### Work to be completed
Each line of the listing is to be copied exactly.
Supplied information Start Marker
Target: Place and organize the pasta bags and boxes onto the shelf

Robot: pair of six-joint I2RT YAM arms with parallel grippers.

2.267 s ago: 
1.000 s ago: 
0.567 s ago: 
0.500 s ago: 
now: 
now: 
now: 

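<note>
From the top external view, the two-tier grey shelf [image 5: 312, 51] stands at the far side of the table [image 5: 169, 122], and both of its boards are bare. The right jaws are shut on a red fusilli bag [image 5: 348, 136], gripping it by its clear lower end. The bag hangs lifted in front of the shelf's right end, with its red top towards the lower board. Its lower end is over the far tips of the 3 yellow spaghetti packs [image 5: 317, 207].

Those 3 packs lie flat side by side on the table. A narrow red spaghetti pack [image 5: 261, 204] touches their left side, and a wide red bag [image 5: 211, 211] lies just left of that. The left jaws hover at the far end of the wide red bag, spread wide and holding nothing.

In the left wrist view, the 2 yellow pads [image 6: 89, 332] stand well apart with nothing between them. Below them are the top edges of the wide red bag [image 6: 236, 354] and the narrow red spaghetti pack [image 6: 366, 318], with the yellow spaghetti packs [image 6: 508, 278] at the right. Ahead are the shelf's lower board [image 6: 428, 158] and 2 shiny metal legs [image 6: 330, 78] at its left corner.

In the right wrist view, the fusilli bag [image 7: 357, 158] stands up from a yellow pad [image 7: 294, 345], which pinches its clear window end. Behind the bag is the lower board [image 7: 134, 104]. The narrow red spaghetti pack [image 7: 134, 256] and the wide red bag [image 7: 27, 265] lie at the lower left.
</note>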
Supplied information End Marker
### Response
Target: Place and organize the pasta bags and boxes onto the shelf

Robot: pair of six-joint I2RT YAM arms with parallel grippers.

2.267 s ago: 
1.000 s ago: 
0.567 s ago: 
0.500 s ago: 
now: 
now: 
now: 

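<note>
From the top external view, the two-tier grey shelf [image 5: 312, 51] stands at the far side of the table [image 5: 169, 122], and both of its boards are bare. The right jaws are shut on a red fusilli bag [image 5: 348, 136], gripping it by its clear lower end. The bag hangs lifted in front of the shelf's right end, with its red top towards the lower board. Its lower end is over the far tips of the 3 yellow spaghetti packs [image 5: 317, 207].

Those 3 packs lie flat side by side on the table. A narrow red spaghetti pack [image 5: 261, 204] touches their left side, and a wide red bag [image 5: 211, 211] lies just left of that. The left jaws hover at the far end of the wide red bag, spread wide and holding nothing.

In the left wrist view, the 2 yellow pads [image 6: 89, 332] stand well apart with nothing between them. Below them are the top edges of the wide red bag [image 6: 236, 354] and the narrow red spaghetti pack [image 6: 366, 318], with the yellow spaghetti packs [image 6: 508, 278] at the right. Ahead are the shelf's lower board [image 6: 428, 158] and 2 shiny metal legs [image 6: 330, 78] at its left corner.

In the right wrist view, the fusilli bag [image 7: 357, 158] stands up from a yellow pad [image 7: 294, 345], which pinches its clear window end. Behind the bag is the lower board [image 7: 134, 104]. The narrow red spaghetti pack [image 7: 134, 256] and the wide red bag [image 7: 27, 265] lie at the lower left.
</note>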

This answer has been written out in full.